Observed STT/TTS Concurrency Behavior During Internal Testing

Test Setup

  • Internal Users: 5
  • Stack: LiveKit Agent JS (hosted on LiveKit Agent Cloud)
  • SDK Version: {please confirm current version if needed}
  • Plan: Pro (20 users)

Scenario 1 – Normal Usage
Five users joined the voice agent simultaneously and stayed connected for about 5–6 minutes.
Everything worked as expected — audio, STT/TTS, and agent responses were stable, with concurrency reaching around 5–6 users.

Scenario 2 – Reconnect Workflow
We repeated the same test, but this time each user:

  1. Spoke for ~30 seconds
  2. Closed the voice session
  3. Reopened it shortly after

During this flow, we observed:

  • STT/TTS utilization quickly rising to ~80% despite still having only five users.
  • Agent sessions beginning to fail or behave inconsistently.
  • Previously closed sessions appearing to remain active for a noticeable duration before being released.
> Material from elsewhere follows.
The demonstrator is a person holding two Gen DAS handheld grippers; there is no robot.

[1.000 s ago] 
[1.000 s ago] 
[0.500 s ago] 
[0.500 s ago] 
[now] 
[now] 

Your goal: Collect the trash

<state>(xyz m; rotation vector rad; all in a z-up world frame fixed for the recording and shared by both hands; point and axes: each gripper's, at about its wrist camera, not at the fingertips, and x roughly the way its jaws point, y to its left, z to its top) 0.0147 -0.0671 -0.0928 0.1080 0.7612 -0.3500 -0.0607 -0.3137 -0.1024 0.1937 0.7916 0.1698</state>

Although our plan allows up to 20 concurrent users, we seemed to hit limits with just these repeated reconnects. This makes us suspect that STT/TTS resources (or related workers) may not be terminating immediately after session closure, which could also have cost implications.

Help in explaining:

  • Whether there are recommended lifecycle or teardown steps we should be explicitly handling on our side?
  • If there are known considerations around rapid reconnect patterns?
  • How STT/TTS session cleanup is managed and how we can ensure resources are released promptly?

Hi, the session lifecycle is described here: Server lifecycle | LiveKit Documentation and there are some additional options detailed at Agent session | LiveKit Documentation

Just to clarify, that 20 number applies to Concurrent agent sessions and LiveKit Inference concurrency.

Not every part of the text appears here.